:: SOURCE DATA ::

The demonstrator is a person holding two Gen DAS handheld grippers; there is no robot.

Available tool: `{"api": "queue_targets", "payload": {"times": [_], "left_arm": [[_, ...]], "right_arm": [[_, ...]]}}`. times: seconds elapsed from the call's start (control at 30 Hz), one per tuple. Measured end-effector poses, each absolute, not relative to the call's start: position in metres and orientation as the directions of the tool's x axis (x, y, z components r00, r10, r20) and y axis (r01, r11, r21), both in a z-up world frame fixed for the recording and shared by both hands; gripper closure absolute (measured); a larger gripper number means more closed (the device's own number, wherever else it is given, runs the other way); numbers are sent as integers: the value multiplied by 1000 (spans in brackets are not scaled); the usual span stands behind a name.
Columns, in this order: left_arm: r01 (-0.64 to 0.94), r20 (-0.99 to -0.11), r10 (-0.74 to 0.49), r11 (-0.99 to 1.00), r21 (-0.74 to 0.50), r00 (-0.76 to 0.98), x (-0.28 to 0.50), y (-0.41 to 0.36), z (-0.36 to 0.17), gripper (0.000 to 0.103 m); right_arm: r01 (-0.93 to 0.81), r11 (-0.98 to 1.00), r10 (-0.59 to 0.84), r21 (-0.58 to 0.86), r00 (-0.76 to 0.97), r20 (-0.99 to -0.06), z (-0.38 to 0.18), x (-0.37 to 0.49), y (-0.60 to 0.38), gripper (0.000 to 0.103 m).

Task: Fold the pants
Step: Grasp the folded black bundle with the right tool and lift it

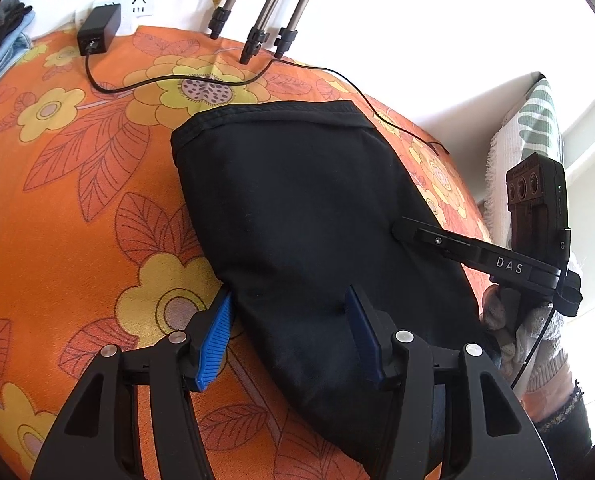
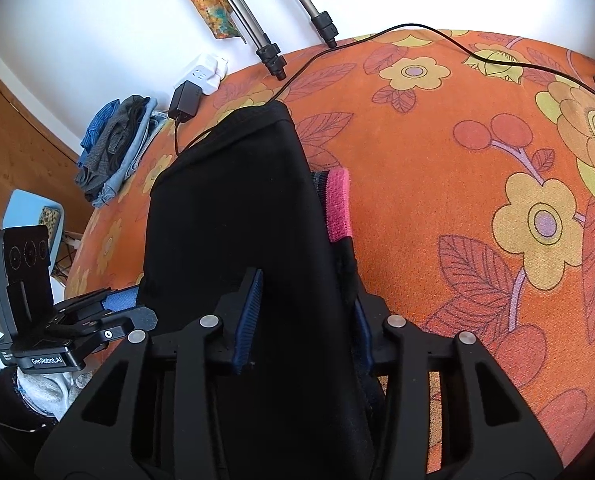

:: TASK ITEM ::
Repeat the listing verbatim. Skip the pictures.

:: EXPECTED ANSWER ::
The demonstrator is a person holding two Gen DAS handheld grippers; there is no robot.

Available tool: `{"api": "queue_targets", "payload": {"times": [_], "left_arm": [[_, ...]], "right_arm": [[_, ...]]}}`. times: seconds elapsed from the call's start (control at 30 Hz), one per tuple. Measured end-effector poses, each absolute, not relative to the call's start: position in metres and orientation as the directions of the tool's x axis (x, y, z components r00, r10, r20) and y axis (r01, r11, r21), both in a z-up world frame fixed for the recording and shared by both hands; gripper closure absolute (measured); a larger gripper number means more closed (the device's own number, wherever else it is given, runs the other way); numbers are sent as integers: the value multiplied by 1000 (spans in brackets are not scaled); the usual span stands behind a name.
Columns, in this order: left_arm: r01 (-0.64 to 0.94), r20 (-0.99 to -0.11), r10 (-0.74 to 0.49), r11 (-0.99 to 1.00), r21 (-0.74 to 0.50), r00 (-0.76 to 0.98), x (-0.28 to 0.50), y (-0.41 to 0.36), z (-0.36 to 0.17), gripper (0.000 to 0.103 m); right_arm: r01 (-0.93 to 0.81), r11 (-0.98 to 1.00), r10 (-0.59 to 0.84), r21 (-0.58 to 0.86), r00 (-0.76 to 0.97), r20 (-0.99 to -0.06), z (-0.38 to 0.18), x (-0.37 to 0.49), y (-0.60 to 0.38), gripper (0.000 to 0.103 m).

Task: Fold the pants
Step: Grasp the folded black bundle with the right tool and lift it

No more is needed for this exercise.